Cricket is a mad sport. Its utter and innate insanity explains its attraction to many who border on having less than total contact with the real world. Eccentric sport invites eccentrics, and so Sir Patrick Moore is remembered in this year's Wisden, one of his greatest insights into cricket having been to observe that quick bowlers on Mars would have found it difficult to obtain any swing. It is a sport devoted to its own record-keeping. If cricket were to be given a school report, the comment would read that it was good at its sums. No sport has made statisticians famous in the way that cricket has: Bill Frindall, aka the Bearded Wonder, Messrs Duckworth and Lewis.
The Spanish don't have a clue about cricket. They may have a national cricket team, one largely comprising those with names that you would expect to be lining up alongside Saeed Ajmal, but in terms of the team registering with the national consciousness, it rates about as well as the British conkers team does. There was once a whole programme on the RNE3 national radio station given over to Neil Hannon's Duckworth Lewis Method and the group's eponymous album. What was the station thinking of? Not even true and British aficionados of cricket have the faintest idea how Duckworth Lewis works.
There would be little point trying to indoctrinate the Spanish and Mallorcans in the idiosyncrasies of cricket. How on earth would you overcome the issue of breaking for tea, especially when, and despite over a half a century of practice, the Mallorcans still haven't figured out how to make a cup of tea? Cricket is the great cultural divide. It is inherently bonkers and British. Let's leave the Catalans to building human towers and the Spanish to bullfighting.

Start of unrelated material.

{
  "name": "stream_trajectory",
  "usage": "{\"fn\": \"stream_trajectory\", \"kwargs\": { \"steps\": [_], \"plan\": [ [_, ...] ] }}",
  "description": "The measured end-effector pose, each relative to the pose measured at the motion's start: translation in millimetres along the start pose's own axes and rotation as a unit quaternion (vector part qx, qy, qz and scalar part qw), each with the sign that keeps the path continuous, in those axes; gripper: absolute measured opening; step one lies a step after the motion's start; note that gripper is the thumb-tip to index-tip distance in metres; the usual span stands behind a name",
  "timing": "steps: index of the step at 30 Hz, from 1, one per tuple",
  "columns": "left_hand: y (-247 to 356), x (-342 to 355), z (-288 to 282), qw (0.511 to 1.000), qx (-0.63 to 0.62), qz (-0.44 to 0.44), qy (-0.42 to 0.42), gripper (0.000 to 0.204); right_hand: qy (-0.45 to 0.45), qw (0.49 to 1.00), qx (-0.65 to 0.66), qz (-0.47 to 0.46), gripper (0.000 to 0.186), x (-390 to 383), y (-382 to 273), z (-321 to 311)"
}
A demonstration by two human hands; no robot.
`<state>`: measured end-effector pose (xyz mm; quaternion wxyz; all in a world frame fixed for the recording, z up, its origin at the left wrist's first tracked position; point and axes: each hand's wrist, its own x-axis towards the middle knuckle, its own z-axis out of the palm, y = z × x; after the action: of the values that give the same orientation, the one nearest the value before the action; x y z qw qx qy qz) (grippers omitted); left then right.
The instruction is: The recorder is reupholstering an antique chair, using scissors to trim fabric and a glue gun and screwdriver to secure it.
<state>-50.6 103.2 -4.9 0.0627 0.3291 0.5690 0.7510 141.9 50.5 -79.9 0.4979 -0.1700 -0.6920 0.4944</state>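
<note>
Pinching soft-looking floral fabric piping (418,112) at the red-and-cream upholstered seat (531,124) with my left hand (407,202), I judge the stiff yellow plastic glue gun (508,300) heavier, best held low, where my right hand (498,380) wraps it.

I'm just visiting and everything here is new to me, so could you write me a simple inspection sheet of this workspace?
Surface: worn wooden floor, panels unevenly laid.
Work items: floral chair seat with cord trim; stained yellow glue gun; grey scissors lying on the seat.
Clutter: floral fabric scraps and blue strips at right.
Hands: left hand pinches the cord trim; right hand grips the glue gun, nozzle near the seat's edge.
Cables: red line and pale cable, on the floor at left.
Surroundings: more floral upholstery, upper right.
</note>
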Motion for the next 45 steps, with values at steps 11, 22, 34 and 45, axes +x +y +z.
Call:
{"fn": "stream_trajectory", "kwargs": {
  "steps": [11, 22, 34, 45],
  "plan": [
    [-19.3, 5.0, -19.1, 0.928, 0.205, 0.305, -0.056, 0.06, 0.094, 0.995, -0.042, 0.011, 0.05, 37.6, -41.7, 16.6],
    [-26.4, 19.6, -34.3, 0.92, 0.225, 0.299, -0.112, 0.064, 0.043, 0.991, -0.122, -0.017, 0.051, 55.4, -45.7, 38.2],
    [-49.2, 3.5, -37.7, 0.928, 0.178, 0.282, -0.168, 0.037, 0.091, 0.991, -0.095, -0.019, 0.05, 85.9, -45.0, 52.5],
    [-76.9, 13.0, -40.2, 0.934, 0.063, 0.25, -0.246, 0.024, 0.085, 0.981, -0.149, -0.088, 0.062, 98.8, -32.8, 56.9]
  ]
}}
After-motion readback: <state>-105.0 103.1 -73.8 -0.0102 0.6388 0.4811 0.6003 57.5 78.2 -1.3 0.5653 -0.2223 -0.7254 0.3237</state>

For all that there is the annual ritual with Wisden, it is now something of an anachronism. Its scorecards have been usurped by online archives and real-time updating. It is no longer quite the reminder of culture from Britain that it once was. There is still the hankering after shivering with a cold pint as Onions bowls to Trescothick, but distance has been removed thanks to the internet and Cricinfo. Yorkshire all out 96. Chris Nash smashing 80 out of 104 in reply for Sussex. 80 out of 104. Scorecard heaven.